There are 40 species of Yucca, with half of these being native to the United States. They vary in size from miniature plants to giant towering ones, and some have unusual features such as edible flowers or medicinal roots. Some of the most popular varieties of the Yucca plant are listed below.
Adam’s Needle- Yucca filamentosa
As suggested by its name, this Yucca has very sharp leaves that can easily cut skin if you brush past it with bare arms or legs. For this reason, plant it in secluded corners of gardens where pets and children are unlikely to roam. The special feature of this plant is the vertical flower stalk, which reaches up to eight feet upwards. The stalk is adorned with large white flowers shaped like bells, which give off a sweet smelling fragrance and attract hummingbirds.
Spanish Bayonet- Yucca aloifolia
This enormous Yucca is native to the southeastern US and grows to heights of eight feet tall. As you would guess from its name, it is an especially cruel variety, easily injuring passersby with its razor-sharp, sword-shaped foliage. For this reason, handle it with care while wearing protective clothing, and when planting outside, make sure it’s away from walkways or areas with heavy footfall. In the summer, this plant produces an abundance of flower clusters up to two feet in length.
Spineless Yucca- Yucca elephantipes/ Yucca guatemalensis
This is the most common variety of Yucca used as a houseplant. Outside, it can reach heights of 30 feet, though it is a very slow grower and will happily live inside for many years before it outgrows the space. This variety of Yucca doesn’t tolerate the cold well, which makes it ideally suited to life indoors. Another reason it a popular choice of houseplant is the fact that it’s leaf tips are not needle-sharp like most Yucca plants, hence its common name of Spineless Yucca.
Banana Yucca- Yucca baccata
As the name implies, this plant grows edible fruits of a similar shape to a banana. They should be cooked before consuming and taste quite pleasant. At around five feet in height, this is one of the smaller Yuccas. In the summer, it features flowers that can range in color from white to purple. The foliage has a slight blue hue, which gives the plant added appeal.
Pale Yucca- Yucca pallida
This Yucca is native to Texas and is versatile as a garden plant as it thrives in both shade and full sun. Its pale green leaves have a blue tint to them, and the flowers are white. This plant is ideally suited to use as ground cover, as it only reaches around one foot in height, but it has good leaf spread.
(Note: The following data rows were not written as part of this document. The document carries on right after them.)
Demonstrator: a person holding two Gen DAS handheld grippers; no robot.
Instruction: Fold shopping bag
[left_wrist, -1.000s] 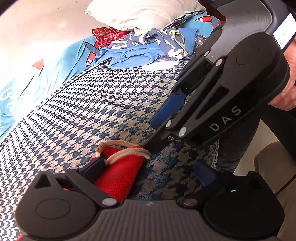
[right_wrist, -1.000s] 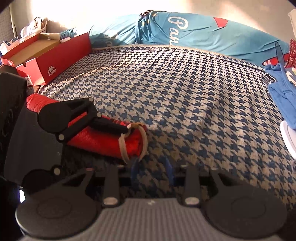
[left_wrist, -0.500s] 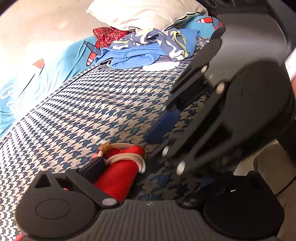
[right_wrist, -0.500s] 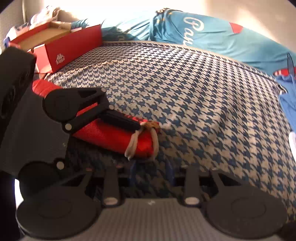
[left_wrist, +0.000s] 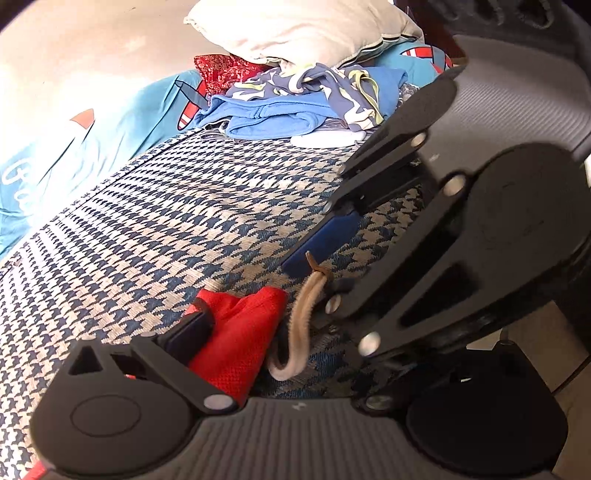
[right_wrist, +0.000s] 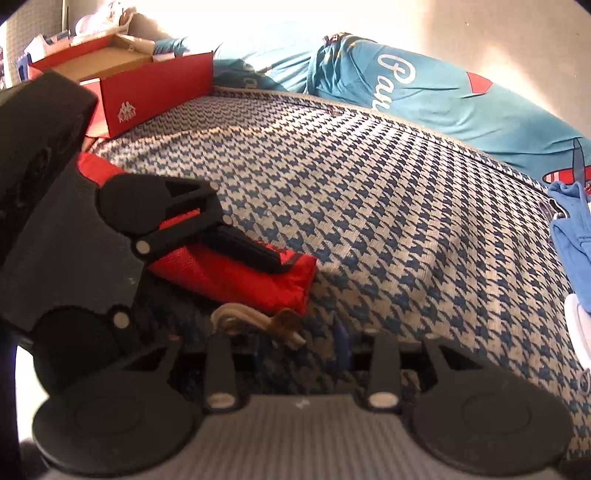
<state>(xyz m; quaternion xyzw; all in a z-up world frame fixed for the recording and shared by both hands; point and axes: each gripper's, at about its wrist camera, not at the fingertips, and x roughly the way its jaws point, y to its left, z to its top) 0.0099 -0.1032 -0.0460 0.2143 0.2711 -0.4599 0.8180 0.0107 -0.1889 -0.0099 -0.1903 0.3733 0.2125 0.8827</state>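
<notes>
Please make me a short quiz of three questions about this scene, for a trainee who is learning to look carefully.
1. True or false: the beige cord is wrapped around the red bag.
2. The open box behind the bag is: A) red, B) green, C) white.
3. Fill in: the cord hangs from the ___ gripper.

Key: 1. False, it is off the bag's end. 2. A. 3. The right gripper.
</notes>
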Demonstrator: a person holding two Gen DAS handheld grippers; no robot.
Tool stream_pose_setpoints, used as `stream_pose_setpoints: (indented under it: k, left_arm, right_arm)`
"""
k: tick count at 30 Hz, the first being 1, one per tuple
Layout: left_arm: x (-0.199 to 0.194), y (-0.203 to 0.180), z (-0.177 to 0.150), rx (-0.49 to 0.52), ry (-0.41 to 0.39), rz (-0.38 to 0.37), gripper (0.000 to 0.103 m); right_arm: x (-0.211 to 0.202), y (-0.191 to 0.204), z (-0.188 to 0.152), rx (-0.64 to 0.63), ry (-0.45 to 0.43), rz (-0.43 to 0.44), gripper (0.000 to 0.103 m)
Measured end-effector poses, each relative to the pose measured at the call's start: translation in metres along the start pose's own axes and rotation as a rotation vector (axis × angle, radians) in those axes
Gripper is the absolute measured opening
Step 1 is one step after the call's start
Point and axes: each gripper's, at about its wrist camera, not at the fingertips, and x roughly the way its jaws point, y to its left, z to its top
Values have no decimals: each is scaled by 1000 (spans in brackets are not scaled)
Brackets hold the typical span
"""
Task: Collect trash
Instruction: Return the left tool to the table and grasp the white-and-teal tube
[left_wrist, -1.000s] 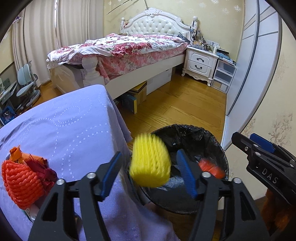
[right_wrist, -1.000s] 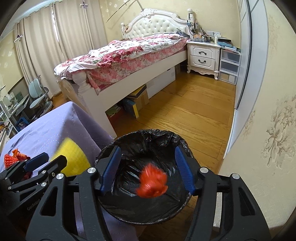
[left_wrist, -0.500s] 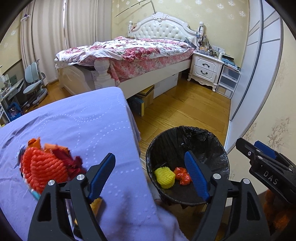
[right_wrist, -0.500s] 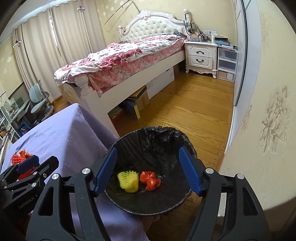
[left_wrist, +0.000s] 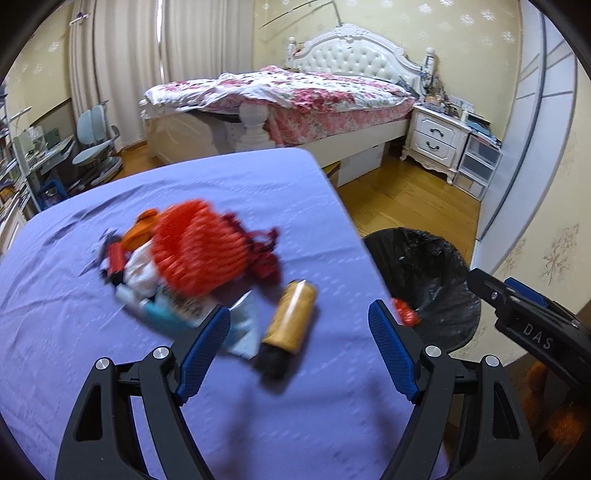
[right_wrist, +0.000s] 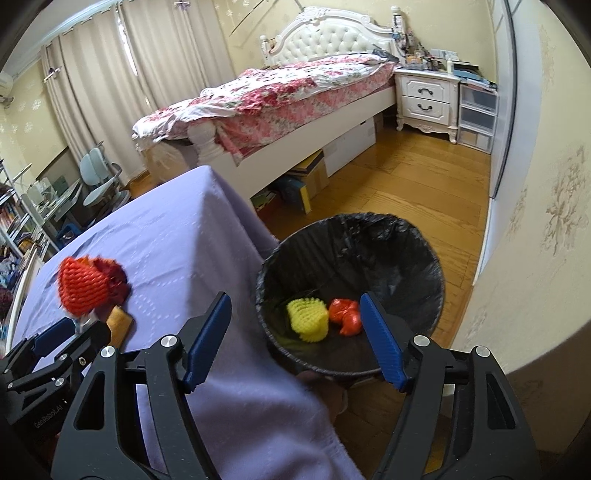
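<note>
The left gripper (left_wrist: 299, 343) is seen pointed downward at a slant, its two black arms spread wide and its blue pads (left_wrist: 202, 354) set well apart. Its jaws have just been opening, and nothing is held between them. The right gripper (right_wrist: 295, 336) is tilted downward in much the same way, with its blue pads (right_wrist: 382, 341) likewise held apart; its jaws have also just been opening, and nothing is gripped or pressed by them. Each gripper is caught at the edge of the other's view: the right one at the lower right, the left one at the lower left.
</note>
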Motion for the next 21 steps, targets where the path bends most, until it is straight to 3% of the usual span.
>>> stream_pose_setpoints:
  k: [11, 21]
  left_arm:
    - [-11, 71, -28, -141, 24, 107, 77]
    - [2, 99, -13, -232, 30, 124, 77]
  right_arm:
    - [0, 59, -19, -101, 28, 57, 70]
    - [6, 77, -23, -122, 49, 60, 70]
This variety of Yucca has medicinal qualities. It is a rich source of saponins, which are claimed to relieve symptoms of arthritis and joint pain. Extracts of this Yucca are often found in pet food and other animal food to help support good joint health.
Thompson’s Yucca- Yucca thompsoniana
This cold-hardy variety of Yucca grows to heights of 10 feet. Its leaves are particularly striking in shades of blue and gray. Thanks to its tolerance of low temperatures, it is grown outside as far north as New York.
Twisted Leaf Yucca- Yucca rupicola
This Yucca has green leaves with red edging which are several inches wide. Curly fibers sprout alongside the leaves in shades of white, giving an interesting juxtaposition of both dainty and sturdy foliage. As the plant grows taller, to several feet in height, the leaves twist around to give it its common name. Native to Texas, this variety thrives in a range of lighting conditions, from full sun to partial shade.